• Provided data:
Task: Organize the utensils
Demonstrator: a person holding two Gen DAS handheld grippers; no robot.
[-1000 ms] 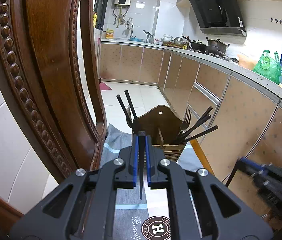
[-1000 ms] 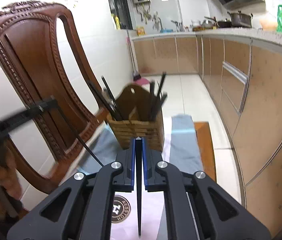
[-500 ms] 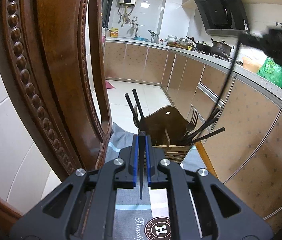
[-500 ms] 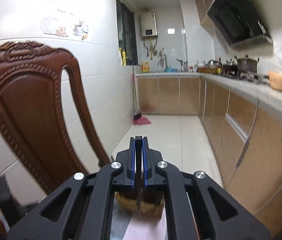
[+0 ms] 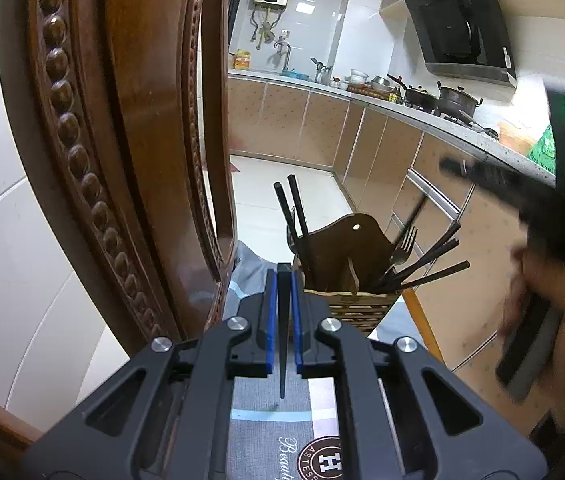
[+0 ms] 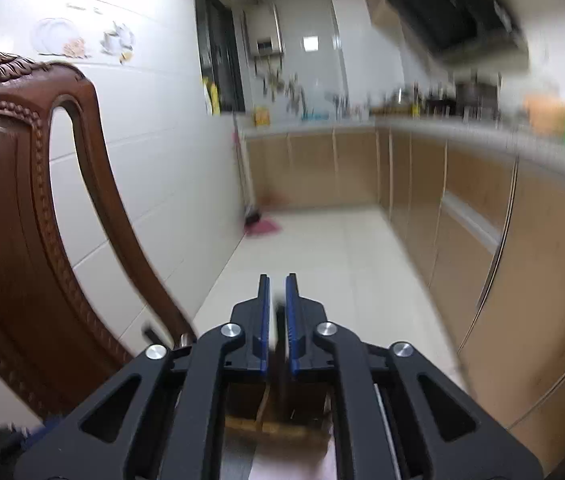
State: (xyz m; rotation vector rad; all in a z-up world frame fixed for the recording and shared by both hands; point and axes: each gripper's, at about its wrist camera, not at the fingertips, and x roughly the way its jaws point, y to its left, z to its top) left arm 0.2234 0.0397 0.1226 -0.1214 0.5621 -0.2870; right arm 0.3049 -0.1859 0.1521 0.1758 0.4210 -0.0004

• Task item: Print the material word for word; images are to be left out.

• Exercise result:
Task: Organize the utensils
Demonstrator: a person holding two Gen DAS handheld grippers; no robot.
[-1000 ms] 
[-1000 ms] 
[-500 ms] 
[-500 ms] 
[+0 ms] 
[+0 ms] 
State: (xyz m; rotation vector rad; all in a z-up world frame fixed for the recording and shared by both hands; point and axes: each gripper's, at about its wrist camera, not at the fingertips, and x roughly the way its jaws point, y to its left, z to its top) left arm 0.2234 0.0397 0.1226 -0.1214 0.5621 -0.2870; right arm 0.3049 -0.1859 0.1521 0.1758 0.4210 -0.0004

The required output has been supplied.